#### Work order
Pull out of the data below the stretch of lines bounded by the one containing "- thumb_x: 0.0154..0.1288" and the one containing "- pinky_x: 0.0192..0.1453", both bounds included, unchanged.

#### Recorded data
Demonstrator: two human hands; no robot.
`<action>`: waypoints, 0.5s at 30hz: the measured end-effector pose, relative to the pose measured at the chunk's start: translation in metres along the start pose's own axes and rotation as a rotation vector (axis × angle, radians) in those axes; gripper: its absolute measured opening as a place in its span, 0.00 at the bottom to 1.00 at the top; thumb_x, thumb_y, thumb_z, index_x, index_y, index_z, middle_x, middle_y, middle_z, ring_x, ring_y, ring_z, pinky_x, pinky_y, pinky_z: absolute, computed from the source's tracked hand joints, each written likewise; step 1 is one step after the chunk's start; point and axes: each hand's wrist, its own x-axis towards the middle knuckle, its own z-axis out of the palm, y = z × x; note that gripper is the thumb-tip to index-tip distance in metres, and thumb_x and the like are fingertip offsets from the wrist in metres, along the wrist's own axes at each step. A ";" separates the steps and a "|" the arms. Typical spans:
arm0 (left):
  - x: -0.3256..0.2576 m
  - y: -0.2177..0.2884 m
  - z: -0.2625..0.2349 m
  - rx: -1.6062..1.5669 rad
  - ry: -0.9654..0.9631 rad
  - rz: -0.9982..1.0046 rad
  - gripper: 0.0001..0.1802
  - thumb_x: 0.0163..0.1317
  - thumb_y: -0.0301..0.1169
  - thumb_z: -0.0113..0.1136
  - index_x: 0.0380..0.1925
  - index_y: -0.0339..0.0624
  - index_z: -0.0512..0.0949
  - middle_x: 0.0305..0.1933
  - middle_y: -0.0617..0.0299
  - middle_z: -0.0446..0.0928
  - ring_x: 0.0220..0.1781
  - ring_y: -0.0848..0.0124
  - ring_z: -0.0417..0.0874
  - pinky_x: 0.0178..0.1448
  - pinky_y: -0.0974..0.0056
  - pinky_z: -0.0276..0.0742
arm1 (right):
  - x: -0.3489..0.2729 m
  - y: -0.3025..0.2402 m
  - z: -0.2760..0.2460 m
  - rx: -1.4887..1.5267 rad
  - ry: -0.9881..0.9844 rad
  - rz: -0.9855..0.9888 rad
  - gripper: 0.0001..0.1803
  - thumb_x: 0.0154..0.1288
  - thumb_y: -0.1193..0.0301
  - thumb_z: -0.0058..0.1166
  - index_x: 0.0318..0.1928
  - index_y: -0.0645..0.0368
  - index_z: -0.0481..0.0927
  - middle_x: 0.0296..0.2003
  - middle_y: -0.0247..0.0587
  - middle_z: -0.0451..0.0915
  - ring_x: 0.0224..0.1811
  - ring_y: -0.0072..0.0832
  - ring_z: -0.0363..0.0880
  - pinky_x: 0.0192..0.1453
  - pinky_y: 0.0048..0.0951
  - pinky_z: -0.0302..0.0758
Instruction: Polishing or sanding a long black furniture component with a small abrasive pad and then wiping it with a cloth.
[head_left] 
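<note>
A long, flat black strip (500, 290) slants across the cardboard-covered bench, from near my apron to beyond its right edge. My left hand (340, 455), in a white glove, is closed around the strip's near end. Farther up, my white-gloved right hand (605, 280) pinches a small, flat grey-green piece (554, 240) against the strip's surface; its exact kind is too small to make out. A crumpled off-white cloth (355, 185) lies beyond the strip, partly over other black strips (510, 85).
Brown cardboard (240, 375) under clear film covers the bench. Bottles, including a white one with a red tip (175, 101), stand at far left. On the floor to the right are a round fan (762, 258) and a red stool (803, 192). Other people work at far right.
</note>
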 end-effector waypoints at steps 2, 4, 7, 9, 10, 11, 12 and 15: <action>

#### Answer space
  - thumb_x: 0.0154..0.1288
  - thumb_y: -0.1193..0.0301
  - thumb_z: -0.0058..0.1166
  - index_x: 0.0318..0.1928
  - index_y: -0.0645..0.0368
  - index_z: -0.0481..0.0927
  - middle_x: 0.0296..0.2003
  - middle_y: -0.0247..0.0587
  - middle_z: -0.0451..0.0915
  - ring_x: 0.0224..0.1811
  - ring_y: -0.0072..0.0832
  - ring_z: -0.0363..0.0880
  - pinky_x: 0.0192..0.1453

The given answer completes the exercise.